Au cours de nos discussions, ils et elles ont exprimé leur impuissance à faire valoir leurs droits et leur crainte de voir leur demande d’asile compromise s’il/elles sont interpellé.e.s par la police. Ils nous est en effet arrivé à plusieurs reprises de rencontrer des personnes placées dans l’impossibilité d’obtenir l’assistance des principales associations intervenant auprès des demandeur.euses d’asile (CAFDA, AFTAM, FTDA, Croix Rouge...) sous prétexte qu’ils avaient eu des ennuis judiciaires avec la police. Ces associations étant très liées par des conventions avec l’État, elles participent à la répression en refusant de les recevoir et en les empêchant d’obtenir la domiciliation nécessaire à la poursuite de leurs démarches.

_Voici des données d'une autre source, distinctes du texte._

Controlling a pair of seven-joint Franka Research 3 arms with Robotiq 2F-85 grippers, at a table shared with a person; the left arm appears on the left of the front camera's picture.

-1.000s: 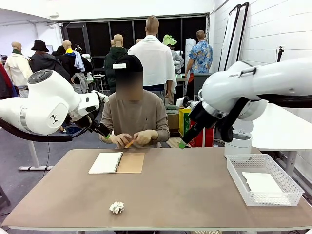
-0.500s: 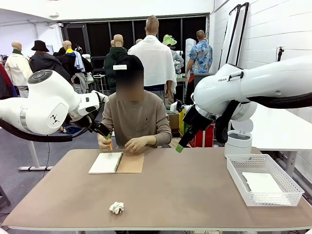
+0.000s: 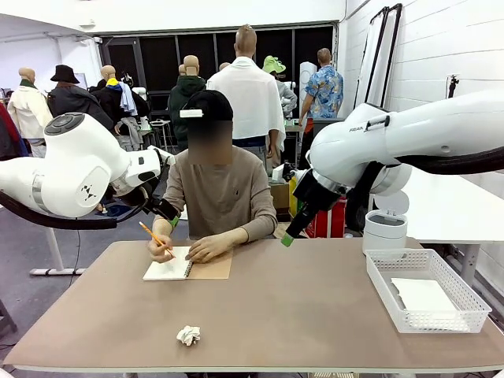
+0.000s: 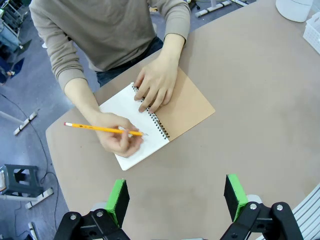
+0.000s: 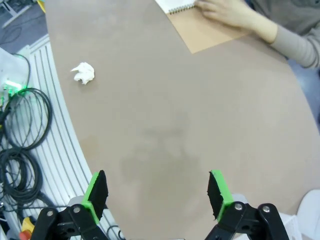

En faisant pression sur ces associations, la préfecture arrive ainsi à compromettre la survie des personnes ayant eu affaire à la police...
Volé.e.s, humilié.e.s, frappé.e.s, insulté.e.s, les biffin.e.s de Barbès tentent régulièrement de résister physiquement aux agressions des flics, mais renoncent rapidement et gardent le silence pour éviter d’avoir des ennuis sur le long terme.
Des veilleur.euse.s des marchés libres.